- _Task description_
Produce as output only the lines below starting at the line with "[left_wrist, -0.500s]" and continuing through the line with "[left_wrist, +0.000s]", each one exactly as written.

- _Collected data_
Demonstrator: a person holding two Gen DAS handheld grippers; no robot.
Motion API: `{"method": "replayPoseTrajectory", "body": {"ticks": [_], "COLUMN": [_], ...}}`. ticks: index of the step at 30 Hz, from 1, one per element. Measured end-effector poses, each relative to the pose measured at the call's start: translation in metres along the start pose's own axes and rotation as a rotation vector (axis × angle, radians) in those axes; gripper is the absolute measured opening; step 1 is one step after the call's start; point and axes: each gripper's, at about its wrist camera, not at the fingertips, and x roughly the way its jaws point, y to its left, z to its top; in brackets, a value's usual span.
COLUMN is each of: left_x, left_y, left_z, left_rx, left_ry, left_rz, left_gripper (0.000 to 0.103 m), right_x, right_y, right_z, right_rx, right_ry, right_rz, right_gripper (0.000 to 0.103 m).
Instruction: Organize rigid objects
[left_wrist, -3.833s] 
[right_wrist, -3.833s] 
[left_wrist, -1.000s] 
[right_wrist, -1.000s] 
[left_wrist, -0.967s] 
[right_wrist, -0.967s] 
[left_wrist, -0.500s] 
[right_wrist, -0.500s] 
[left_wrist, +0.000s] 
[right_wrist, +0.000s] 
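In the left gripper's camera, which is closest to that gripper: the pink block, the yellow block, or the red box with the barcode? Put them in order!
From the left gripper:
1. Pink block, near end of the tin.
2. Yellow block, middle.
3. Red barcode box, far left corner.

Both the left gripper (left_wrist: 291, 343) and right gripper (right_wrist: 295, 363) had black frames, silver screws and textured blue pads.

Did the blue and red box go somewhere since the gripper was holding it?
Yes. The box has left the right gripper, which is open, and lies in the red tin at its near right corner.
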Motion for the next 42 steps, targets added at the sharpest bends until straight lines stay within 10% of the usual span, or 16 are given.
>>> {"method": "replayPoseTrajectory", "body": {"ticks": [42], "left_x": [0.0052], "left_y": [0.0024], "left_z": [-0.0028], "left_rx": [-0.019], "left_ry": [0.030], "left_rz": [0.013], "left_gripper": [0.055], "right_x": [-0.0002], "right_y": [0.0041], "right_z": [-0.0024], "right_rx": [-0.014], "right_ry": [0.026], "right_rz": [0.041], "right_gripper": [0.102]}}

- _Problem solution_
[left_wrist, -0.500s] 
[right_wrist, -0.500s] 
[left_wrist, +0.000s] 

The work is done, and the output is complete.